▶ [INSTRUCTIONS FOR THE TASK] Wherever pictures appear in the listing below, leave them out, and copy exactly, and only, everything from the line with "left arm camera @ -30" down to the line with "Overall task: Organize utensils".

▶ [DATASET CONTENT]

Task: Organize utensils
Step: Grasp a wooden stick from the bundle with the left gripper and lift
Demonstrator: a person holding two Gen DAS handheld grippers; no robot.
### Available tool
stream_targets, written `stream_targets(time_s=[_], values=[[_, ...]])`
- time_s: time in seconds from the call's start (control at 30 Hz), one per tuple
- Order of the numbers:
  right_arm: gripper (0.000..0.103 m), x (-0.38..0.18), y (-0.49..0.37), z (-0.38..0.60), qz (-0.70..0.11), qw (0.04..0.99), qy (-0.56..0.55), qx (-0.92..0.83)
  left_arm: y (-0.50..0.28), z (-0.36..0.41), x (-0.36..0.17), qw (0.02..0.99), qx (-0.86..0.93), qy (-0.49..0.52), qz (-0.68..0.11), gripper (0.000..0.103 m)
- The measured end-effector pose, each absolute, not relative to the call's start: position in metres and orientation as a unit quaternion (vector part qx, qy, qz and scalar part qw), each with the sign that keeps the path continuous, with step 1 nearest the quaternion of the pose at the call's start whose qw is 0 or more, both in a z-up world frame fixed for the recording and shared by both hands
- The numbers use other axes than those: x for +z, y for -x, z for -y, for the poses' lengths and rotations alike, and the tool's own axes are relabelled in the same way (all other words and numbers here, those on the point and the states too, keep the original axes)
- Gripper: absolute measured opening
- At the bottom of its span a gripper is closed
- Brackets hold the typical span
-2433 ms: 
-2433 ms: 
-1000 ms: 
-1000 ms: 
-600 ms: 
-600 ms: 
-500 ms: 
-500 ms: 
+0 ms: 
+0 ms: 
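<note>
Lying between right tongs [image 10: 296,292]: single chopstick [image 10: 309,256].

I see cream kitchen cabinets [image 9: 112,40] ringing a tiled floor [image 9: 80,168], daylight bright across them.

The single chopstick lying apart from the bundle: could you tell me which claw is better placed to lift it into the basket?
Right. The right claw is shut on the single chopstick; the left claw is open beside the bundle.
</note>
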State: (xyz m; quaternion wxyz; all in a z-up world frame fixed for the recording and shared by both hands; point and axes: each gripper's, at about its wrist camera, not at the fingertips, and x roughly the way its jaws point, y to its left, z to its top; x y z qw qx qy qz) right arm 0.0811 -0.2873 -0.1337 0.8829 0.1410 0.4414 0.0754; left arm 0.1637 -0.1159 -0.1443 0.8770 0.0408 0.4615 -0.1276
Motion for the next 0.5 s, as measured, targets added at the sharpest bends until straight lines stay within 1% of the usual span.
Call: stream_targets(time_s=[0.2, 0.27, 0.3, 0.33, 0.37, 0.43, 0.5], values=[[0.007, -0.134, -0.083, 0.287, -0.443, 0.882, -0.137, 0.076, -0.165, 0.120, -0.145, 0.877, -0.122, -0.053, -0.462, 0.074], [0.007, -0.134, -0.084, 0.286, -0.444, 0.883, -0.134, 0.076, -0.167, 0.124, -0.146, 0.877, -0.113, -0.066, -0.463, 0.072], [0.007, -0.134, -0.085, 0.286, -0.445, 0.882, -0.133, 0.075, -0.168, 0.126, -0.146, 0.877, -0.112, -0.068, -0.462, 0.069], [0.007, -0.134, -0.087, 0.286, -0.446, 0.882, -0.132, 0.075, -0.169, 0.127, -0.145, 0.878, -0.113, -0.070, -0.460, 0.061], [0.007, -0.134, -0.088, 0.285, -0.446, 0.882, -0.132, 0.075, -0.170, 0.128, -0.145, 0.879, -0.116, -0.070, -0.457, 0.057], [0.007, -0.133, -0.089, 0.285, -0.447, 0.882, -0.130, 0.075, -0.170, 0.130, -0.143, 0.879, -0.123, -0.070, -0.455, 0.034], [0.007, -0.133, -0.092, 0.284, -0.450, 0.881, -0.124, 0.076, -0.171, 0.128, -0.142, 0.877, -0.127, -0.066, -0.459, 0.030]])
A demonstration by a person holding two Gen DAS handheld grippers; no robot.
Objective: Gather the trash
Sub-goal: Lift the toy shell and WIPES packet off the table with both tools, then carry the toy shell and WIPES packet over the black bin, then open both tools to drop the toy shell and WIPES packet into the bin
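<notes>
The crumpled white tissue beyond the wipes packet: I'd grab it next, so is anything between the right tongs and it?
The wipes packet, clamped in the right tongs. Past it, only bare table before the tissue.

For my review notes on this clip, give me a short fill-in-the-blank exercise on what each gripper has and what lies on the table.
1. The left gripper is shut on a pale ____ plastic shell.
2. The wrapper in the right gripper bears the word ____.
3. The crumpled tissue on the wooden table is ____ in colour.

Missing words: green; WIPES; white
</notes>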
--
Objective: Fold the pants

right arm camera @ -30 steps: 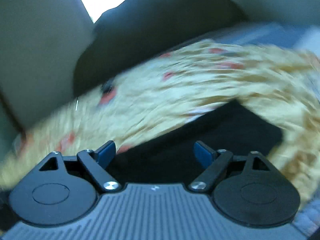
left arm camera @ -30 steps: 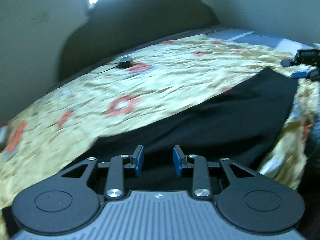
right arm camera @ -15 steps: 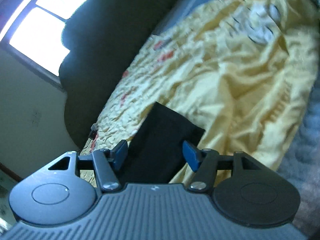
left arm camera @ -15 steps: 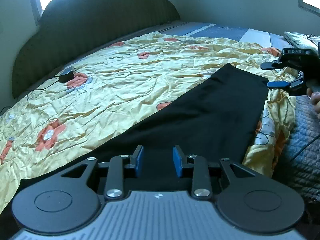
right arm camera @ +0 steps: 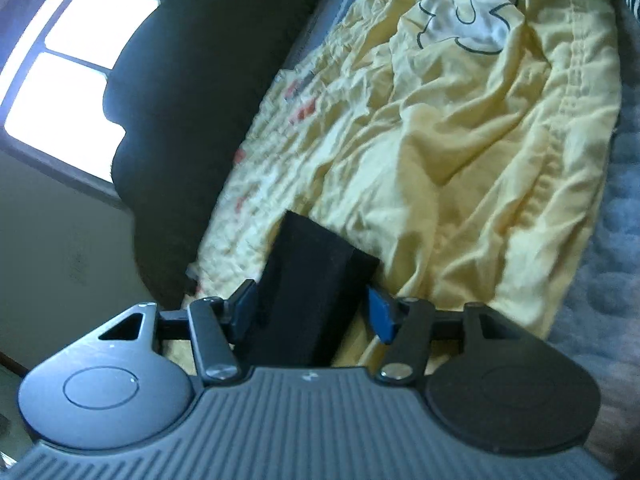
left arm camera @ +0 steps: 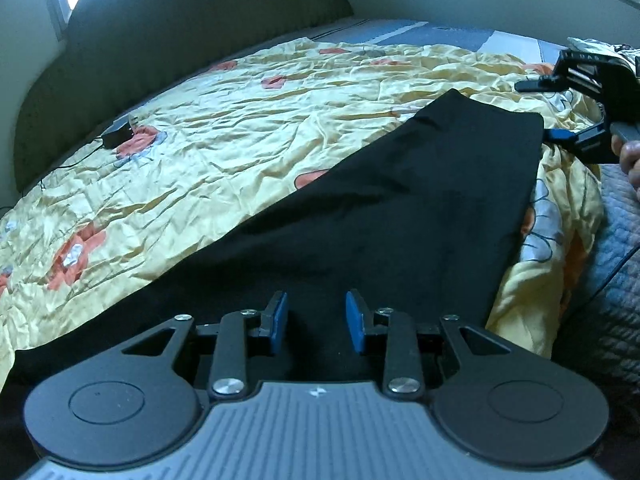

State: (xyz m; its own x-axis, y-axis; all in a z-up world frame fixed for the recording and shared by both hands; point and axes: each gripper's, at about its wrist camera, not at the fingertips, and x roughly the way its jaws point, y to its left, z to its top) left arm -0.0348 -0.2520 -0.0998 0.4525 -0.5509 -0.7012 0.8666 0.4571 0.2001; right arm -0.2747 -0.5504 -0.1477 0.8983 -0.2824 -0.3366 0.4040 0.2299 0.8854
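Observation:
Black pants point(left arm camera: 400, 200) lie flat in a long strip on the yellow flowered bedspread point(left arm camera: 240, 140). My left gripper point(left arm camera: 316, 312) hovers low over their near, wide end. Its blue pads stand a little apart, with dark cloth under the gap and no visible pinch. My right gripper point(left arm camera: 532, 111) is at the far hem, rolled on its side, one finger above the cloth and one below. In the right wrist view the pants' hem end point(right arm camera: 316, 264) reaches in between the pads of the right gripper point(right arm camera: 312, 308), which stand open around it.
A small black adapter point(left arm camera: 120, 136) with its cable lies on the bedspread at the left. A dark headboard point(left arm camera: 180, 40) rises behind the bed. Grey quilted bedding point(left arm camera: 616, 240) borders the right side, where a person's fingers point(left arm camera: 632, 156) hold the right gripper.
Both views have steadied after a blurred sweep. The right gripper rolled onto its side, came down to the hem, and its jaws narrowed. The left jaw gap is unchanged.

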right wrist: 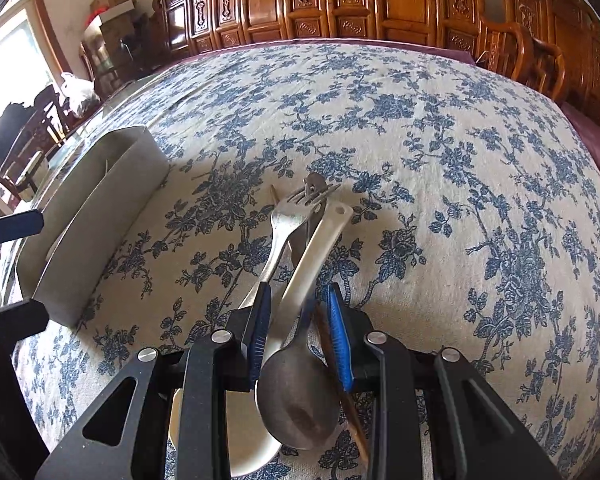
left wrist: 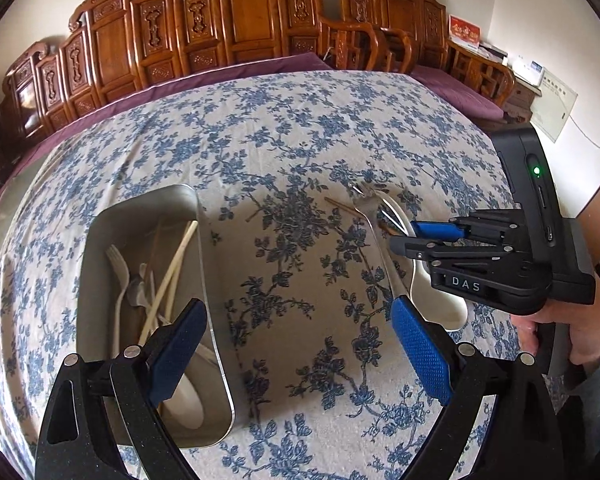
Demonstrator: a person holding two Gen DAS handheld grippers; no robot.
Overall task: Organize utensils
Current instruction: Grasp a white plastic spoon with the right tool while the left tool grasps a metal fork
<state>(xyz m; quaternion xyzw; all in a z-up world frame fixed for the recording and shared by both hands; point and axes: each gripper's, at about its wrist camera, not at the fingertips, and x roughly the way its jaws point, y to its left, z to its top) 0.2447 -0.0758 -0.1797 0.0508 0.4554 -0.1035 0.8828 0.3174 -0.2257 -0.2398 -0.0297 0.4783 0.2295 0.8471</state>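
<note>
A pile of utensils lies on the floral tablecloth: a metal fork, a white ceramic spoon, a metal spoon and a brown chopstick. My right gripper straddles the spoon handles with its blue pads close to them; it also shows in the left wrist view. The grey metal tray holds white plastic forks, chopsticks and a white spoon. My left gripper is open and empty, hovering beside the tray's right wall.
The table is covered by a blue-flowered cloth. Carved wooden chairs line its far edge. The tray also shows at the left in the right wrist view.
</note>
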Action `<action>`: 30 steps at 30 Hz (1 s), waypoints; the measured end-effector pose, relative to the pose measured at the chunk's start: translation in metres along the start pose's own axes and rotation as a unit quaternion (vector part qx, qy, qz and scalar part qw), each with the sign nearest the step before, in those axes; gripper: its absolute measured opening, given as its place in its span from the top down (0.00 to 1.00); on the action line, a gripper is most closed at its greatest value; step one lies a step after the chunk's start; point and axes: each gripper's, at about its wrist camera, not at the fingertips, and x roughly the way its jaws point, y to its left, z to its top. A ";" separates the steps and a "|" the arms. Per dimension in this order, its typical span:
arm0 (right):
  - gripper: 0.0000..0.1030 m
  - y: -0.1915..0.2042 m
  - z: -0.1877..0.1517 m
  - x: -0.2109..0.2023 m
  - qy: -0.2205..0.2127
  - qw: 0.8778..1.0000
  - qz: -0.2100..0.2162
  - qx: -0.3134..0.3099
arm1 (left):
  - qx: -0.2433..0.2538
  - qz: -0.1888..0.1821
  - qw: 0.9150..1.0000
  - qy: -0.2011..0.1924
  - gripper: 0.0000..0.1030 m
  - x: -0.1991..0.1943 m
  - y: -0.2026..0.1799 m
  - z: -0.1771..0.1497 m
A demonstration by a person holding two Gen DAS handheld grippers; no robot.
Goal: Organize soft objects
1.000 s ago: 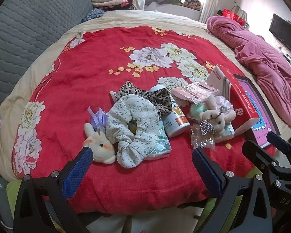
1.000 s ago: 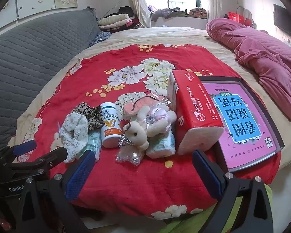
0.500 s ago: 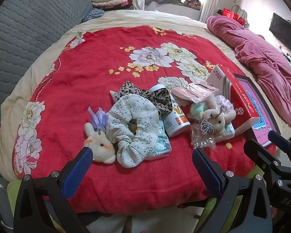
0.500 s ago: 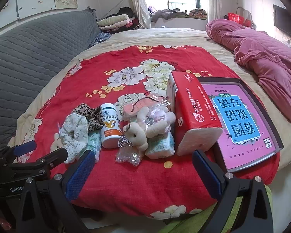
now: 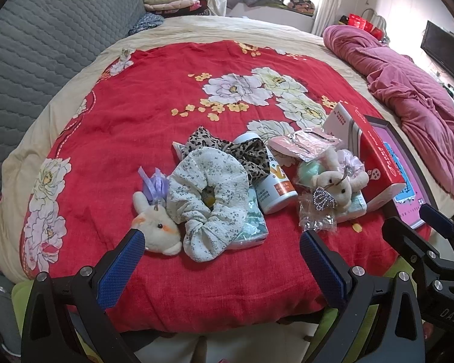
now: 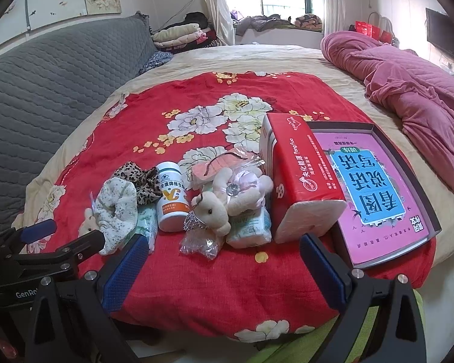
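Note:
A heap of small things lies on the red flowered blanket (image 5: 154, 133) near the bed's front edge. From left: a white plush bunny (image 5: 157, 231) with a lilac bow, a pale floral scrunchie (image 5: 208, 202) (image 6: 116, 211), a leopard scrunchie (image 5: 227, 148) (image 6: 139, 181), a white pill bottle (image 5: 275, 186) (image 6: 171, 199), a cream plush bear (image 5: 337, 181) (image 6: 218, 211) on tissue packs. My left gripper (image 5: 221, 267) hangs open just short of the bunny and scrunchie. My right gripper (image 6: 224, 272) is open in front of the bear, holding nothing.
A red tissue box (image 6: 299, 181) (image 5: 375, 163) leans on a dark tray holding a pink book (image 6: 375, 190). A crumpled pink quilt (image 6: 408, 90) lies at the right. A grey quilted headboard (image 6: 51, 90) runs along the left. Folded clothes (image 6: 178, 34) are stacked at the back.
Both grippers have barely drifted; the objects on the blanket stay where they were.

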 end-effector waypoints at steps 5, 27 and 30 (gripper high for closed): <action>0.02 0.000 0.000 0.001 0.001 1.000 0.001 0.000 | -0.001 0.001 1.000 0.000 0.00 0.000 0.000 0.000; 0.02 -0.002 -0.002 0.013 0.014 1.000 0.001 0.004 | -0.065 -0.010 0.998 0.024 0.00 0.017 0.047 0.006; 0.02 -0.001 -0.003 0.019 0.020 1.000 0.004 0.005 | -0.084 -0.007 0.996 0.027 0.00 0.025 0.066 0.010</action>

▶ [OUTPUT]
left arm camera @ -30 steps: 
right arm camera @ -15 steps: 
left arm camera @ -15 steps: 
right arm camera @ +0 steps: 
left arm camera @ +0 steps: 

State: (xyz m; its own x-axis, y-axis; all in a z-up world frame fixed for the recording and shared by both hands; point and axes: each gripper's, at about its wrist camera, not at the fingertips, and x roughly the way its jaws point, y to its left, z to its top) left arm -0.0348 -0.2520 -0.0998 0.4525 -0.5509 -0.7012 0.8666 0.4571 0.2001; right arm -0.2747 -0.5504 -0.1477 0.8983 -0.2824 -0.3366 0.4040 0.2299 0.8854
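Observation:
Black pants point(left arm camera: 400, 200) lie flat in a long strip on the yellow flowered bedspread point(left arm camera: 240, 140). My left gripper point(left arm camera: 316, 312) hovers low over their near, wide end. Its blue pads stand a little apart, with dark cloth under the gap and no visible pinch. My right gripper point(left arm camera: 532, 111) is at the far hem, rolled on its side, one finger above the cloth and one below. In the right wrist view the pants' hem end point(right arm camera: 316, 264) reaches in between the pads of the right gripper point(right arm camera: 312, 308), which stand open around it.
A small black adapter point(left arm camera: 120, 136) with its cable lies on the bedspread at the left. A dark headboard point(left arm camera: 180, 40) rises behind the bed. Grey quilted bedding point(left arm camera: 616, 240) borders the right side, where a person's fingers point(left arm camera: 632, 156) hold the right gripper.
Both views have steadied after a blurred sweep. The right gripper rolled onto its side, came down to the hem, and its jaws narrowed. The left jaw gap is unchanged.
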
right wrist: 
left wrist: 
Demonstrator: a person holding two Gen DAS handheld grippers; no robot.
Overall task: Organize utensils

With this, the answer is done.